WORK TASK:
Print the records below exactly as they appear.

Records from a data source
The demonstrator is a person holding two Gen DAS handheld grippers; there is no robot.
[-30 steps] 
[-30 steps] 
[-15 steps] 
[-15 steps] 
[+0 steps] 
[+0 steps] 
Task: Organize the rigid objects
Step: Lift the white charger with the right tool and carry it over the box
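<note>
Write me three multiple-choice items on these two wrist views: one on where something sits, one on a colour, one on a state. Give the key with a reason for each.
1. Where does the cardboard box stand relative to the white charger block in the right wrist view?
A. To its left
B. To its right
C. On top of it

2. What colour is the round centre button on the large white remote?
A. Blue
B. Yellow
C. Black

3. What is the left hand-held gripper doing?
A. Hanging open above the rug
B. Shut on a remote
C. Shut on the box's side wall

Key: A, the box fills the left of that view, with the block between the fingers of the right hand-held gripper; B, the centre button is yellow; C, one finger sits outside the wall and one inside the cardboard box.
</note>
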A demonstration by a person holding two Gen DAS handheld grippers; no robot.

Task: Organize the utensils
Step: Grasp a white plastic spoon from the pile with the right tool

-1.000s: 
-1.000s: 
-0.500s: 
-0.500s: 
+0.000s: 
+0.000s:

WRITTEN ANSWER:
The demonstrator is a person holding two Gen DAS handheld grippers; there is no robot.
[-30 steps] 
[-30 steps] 
[-15 steps] 
[-15 steps] 
[+0 steps] 
[+0 steps] 
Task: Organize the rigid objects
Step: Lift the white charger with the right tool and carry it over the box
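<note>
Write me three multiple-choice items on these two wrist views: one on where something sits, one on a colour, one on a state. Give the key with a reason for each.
1. Where does the cardboard box stand relative to the white charger block in the right wrist view?
A. To its left
B. To its right
C. On top of it

2. What colour is the round centre button on the large white remote?
A. Blue
B. Yellow
C. Black

3. What is the left hand-held gripper doing?
A. Hanging open above the rug
B. Shut on a remote
C. Shut on the box's side wall

Key: A, the box fills the left of that view, with the block between the fingers of the right hand-held gripper; B, the centre button is yellow; C, one finger sits outside the wall and one inside the cardboard box.
</note>
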A demonstration by a person holding two Gen DAS handheld grippers; no robot.

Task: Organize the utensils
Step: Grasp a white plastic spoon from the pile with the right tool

-1.000s: 
-1.000s: 
-0.500s: 
-0.500s: 
+0.000s: 
+0.000s:

Nothing more is needed for this answer.